YOUR ASSIGNMENT
For each line below with the word "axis", write out a copy.

┌──

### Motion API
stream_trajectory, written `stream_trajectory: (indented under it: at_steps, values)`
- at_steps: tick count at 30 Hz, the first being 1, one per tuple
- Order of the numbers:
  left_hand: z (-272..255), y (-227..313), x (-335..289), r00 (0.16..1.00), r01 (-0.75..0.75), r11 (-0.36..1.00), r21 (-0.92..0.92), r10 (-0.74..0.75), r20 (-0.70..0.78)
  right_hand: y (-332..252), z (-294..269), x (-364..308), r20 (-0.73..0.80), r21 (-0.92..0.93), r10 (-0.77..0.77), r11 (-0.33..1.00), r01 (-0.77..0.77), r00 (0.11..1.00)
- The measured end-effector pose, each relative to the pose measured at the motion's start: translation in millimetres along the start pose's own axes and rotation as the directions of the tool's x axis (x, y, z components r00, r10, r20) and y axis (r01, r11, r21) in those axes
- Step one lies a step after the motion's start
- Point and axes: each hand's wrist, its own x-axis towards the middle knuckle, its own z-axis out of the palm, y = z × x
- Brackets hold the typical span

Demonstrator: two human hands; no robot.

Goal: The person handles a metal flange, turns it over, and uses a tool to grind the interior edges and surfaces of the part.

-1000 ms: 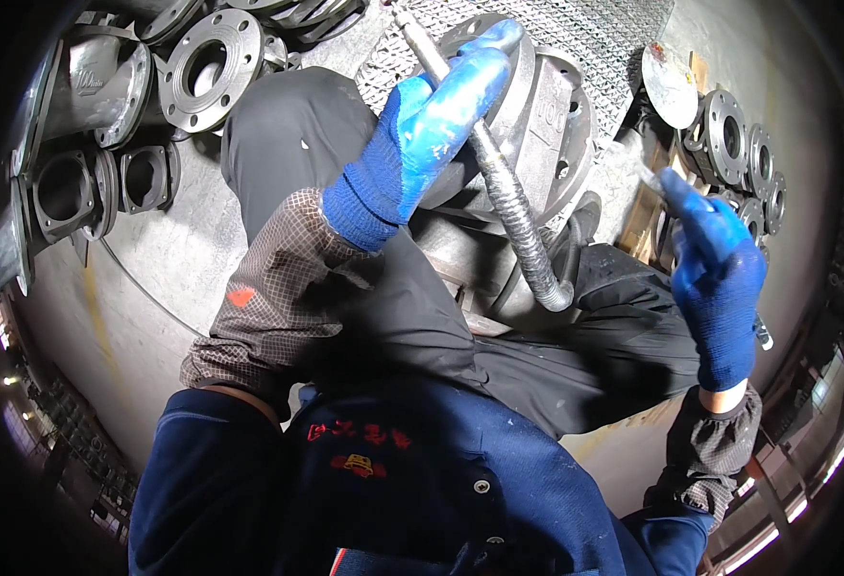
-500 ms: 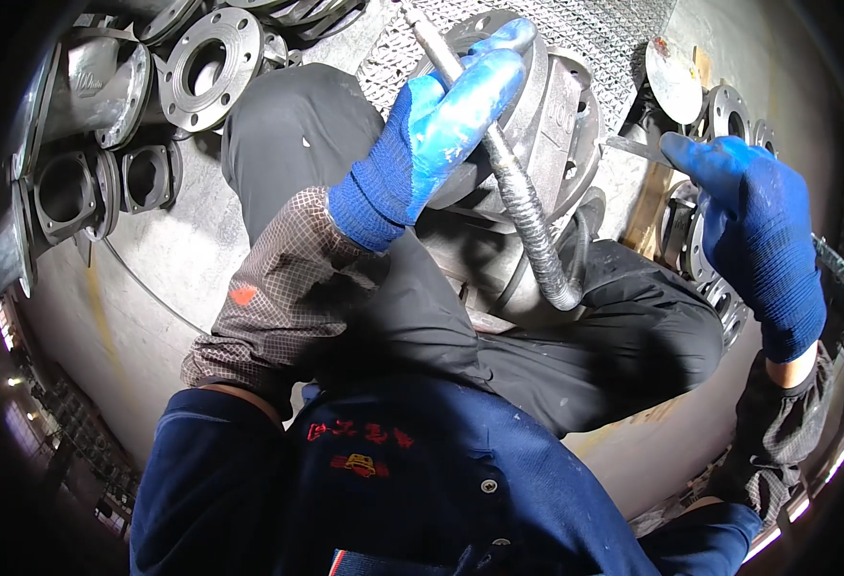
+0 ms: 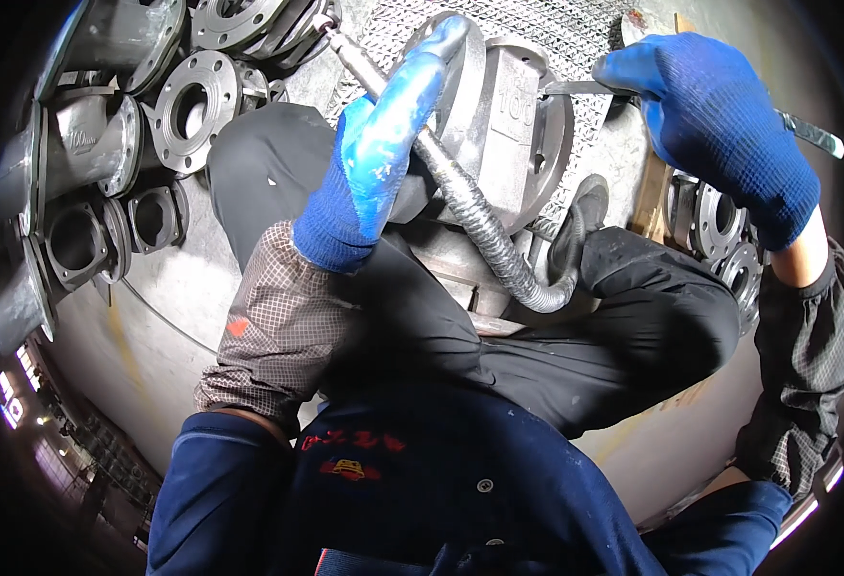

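My left hand (image 3: 384, 154), in a blue coated glove, is closed around a slim metal air grinder (image 3: 355, 60) whose small tip points to the upper left. From its rear a hose wrapped in silver tape (image 3: 475, 206) curves down between my legs. In front of me lies a grey cast valve body (image 3: 516, 120) with round flanges. My right hand (image 3: 710, 115), gloved in blue, grips a flat metal bar tool (image 3: 574, 87), perhaps a file. Its narrow end reaches the casting's right flange; whether they touch I cannot tell. The other end (image 3: 816, 134) sticks out to the right.
Several flanged castings (image 3: 86, 130) are stacked at the left, with a round flange (image 3: 192, 110) near my knee. More flanges (image 3: 720, 221) stand at the right beside a wooden strip (image 3: 651, 197). Patterned metal sheet (image 3: 388, 38) lies beneath the casting. A thin cable (image 3: 168, 312) crosses the floor.
My right hand has moved up and left, bringing the bar tool to the casting's flange. My left hand has shifted left with the grinder, uncovering more of the casting.
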Motion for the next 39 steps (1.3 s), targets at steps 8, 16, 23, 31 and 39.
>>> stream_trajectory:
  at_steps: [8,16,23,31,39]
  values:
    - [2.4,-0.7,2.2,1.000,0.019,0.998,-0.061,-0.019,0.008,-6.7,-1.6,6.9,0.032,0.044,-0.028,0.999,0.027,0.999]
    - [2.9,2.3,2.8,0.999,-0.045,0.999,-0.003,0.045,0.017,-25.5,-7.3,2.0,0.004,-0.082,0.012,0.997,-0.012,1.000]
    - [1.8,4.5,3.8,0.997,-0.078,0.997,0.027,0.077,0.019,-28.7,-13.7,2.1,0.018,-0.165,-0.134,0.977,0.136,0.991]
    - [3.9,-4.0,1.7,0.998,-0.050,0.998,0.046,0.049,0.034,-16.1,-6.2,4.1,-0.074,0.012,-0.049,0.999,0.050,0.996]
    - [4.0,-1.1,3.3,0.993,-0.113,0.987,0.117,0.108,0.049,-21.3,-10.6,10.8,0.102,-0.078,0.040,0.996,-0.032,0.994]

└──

ANSWER SPACE
- The measured end-effector pose, each relative to the pose measured at the motion's start: translation in millimetres along the start pose's own axes and rotation as the directions of the tool's x axis (x, y, z components r00, r10, r20) and y axis (r01, r11, r21) in those axes
- Point and axes: each hand's wrist, its own x-axis towards the middle knuckle, its own z-axis out of the palm, y = z × x

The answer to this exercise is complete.